### WHAT TO DO
Write out all of the entries exactly, please.

===

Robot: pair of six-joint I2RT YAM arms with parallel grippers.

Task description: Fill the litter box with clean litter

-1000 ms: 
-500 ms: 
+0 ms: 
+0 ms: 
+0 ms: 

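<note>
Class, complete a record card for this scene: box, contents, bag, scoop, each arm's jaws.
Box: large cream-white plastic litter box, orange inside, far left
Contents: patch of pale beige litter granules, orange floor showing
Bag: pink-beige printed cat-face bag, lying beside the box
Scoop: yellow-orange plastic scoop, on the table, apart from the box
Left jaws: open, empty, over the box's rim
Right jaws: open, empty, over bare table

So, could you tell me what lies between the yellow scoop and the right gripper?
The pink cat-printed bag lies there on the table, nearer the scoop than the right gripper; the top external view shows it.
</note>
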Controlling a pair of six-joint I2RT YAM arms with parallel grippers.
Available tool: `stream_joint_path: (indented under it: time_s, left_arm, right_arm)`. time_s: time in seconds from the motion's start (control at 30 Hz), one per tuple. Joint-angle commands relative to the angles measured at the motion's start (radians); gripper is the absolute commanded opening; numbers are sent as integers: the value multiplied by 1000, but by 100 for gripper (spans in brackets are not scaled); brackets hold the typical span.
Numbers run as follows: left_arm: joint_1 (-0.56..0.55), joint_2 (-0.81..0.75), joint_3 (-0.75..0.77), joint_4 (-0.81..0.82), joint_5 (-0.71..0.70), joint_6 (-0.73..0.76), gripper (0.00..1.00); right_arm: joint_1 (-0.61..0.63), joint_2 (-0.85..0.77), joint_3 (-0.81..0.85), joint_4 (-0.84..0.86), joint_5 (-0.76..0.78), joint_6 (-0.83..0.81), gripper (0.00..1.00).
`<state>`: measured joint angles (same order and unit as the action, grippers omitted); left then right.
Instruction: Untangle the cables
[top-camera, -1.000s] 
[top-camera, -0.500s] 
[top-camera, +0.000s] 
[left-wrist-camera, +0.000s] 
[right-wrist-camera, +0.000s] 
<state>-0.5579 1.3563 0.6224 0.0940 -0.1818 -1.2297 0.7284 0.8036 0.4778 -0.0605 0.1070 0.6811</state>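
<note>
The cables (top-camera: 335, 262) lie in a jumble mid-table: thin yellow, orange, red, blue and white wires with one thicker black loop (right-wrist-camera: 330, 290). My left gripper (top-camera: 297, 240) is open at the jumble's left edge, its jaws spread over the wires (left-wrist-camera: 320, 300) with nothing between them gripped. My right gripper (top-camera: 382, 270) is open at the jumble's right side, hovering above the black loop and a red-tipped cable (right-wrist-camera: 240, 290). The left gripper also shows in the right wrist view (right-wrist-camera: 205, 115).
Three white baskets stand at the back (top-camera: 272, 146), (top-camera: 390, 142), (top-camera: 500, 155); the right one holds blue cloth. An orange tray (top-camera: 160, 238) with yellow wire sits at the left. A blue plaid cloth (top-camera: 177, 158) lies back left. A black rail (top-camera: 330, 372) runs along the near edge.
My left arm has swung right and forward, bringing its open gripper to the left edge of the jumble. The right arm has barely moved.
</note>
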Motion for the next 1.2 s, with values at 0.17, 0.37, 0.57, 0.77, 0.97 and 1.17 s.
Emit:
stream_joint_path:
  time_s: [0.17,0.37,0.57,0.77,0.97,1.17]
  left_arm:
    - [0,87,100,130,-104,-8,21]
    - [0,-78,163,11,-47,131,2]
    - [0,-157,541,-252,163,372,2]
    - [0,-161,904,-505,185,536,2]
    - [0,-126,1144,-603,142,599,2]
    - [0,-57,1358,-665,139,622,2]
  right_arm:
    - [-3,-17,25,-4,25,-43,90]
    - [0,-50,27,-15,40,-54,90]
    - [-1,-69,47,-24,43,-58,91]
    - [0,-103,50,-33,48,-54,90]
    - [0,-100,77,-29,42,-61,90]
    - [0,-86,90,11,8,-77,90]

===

### SOLUTION TO THIS EXERCISE
Robot: pair of six-joint I2RT YAM arms with parallel grippers.

Task description: Fill the litter box with clean litter

-1000 ms: 
-500 ms: 
+0 ms: 
+0 ms: 
+0 ms: 

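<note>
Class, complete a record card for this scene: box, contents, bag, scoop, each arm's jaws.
Box: large cream-white plastic litter box, orange inside, far left
Contents: patch of pale beige litter granules, orange floor showing
Bag: pink-beige printed cat-face bag, lying beside the box
Scoop: yellow-orange plastic scoop, on the table, apart from the box
Left jaws: open, empty, over the box's rim
Right jaws: open, empty, over bare table

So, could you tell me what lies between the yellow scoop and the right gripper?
The pink cat-printed bag lies there on the table, nearer the scoop than the right gripper; the top external view shows it.
</note>
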Controlling a pair of six-joint I2RT YAM arms with parallel grippers.
Available tool: `stream_joint_path: (indented under it: time_s, left_arm, right_arm)`. time_s: time in seconds from the motion's start (control at 30 Hz), one per tuple. Joint-angle commands relative to the angles measured at the motion's start (radians); gripper is the absolute commanded opening; numbers are sent as integers: the value multiplied by 1000, but by 100 for gripper (spans in brackets are not scaled); brackets hold the typical span.
Numbers run as follows: left_arm: joint_1 (-0.56..0.55), joint_2 (-0.81..0.75), joint_3 (-0.75..0.77), joint_4 (-0.81..0.82), joint_5 (-0.71..0.70), joint_6 (-0.73..0.76), gripper (0.00..1.00); right_arm: joint_1 (-0.61..0.63), joint_2 (-0.85..0.77), joint_3 (-0.81..0.85), joint_4 (-0.84..0.86), joint_5 (-0.76..0.78), joint_6 (-0.83..0.81), gripper (0.00..1.00).
`<state>`: measured joint angles (same order and unit as the action, grippers omitted); left then right.
Instruction: Untangle the cables
[top-camera, -1.000s] 
[top-camera, -0.500s] 
[top-camera, +0.000s] 
[left-wrist-camera, +0.000s] 
[right-wrist-camera, +0.000s] 
<state>-0.5579 1.3563 0.6224 0.0940 -0.1818 -1.2297 0.7284 0.8036 0.4778 -0.0605 0.1070 0.6811</state>
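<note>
The cables (top-camera: 335, 262) lie in a jumble mid-table: thin yellow, orange, red, blue and white wires with one thicker black loop (right-wrist-camera: 330, 290). My left gripper (top-camera: 297, 240) is open at the jumble's left edge, its jaws spread over the wires (left-wrist-camera: 320, 300) with nothing between them gripped. My right gripper (top-camera: 382, 270) is open at the jumble's right side, hovering above the black loop and a red-tipped cable (right-wrist-camera: 240, 290). The left gripper also shows in the right wrist view (right-wrist-camera: 205, 115).
Three white baskets stand at the back (top-camera: 272, 146), (top-camera: 390, 142), (top-camera: 500, 155); the right one holds blue cloth. An orange tray (top-camera: 160, 238) with yellow wire sits at the left. A blue plaid cloth (top-camera: 177, 158) lies back left. A black rail (top-camera: 330, 372) runs along the near edge.
My left arm has swung right and forward, bringing its open gripper to the left edge of the jumble. The right arm has barely moved.
</note>
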Motion for the next 1.2 s, with values at 0.17, 0.37, 0.57, 0.77, 0.97 and 1.17 s.
Emit:
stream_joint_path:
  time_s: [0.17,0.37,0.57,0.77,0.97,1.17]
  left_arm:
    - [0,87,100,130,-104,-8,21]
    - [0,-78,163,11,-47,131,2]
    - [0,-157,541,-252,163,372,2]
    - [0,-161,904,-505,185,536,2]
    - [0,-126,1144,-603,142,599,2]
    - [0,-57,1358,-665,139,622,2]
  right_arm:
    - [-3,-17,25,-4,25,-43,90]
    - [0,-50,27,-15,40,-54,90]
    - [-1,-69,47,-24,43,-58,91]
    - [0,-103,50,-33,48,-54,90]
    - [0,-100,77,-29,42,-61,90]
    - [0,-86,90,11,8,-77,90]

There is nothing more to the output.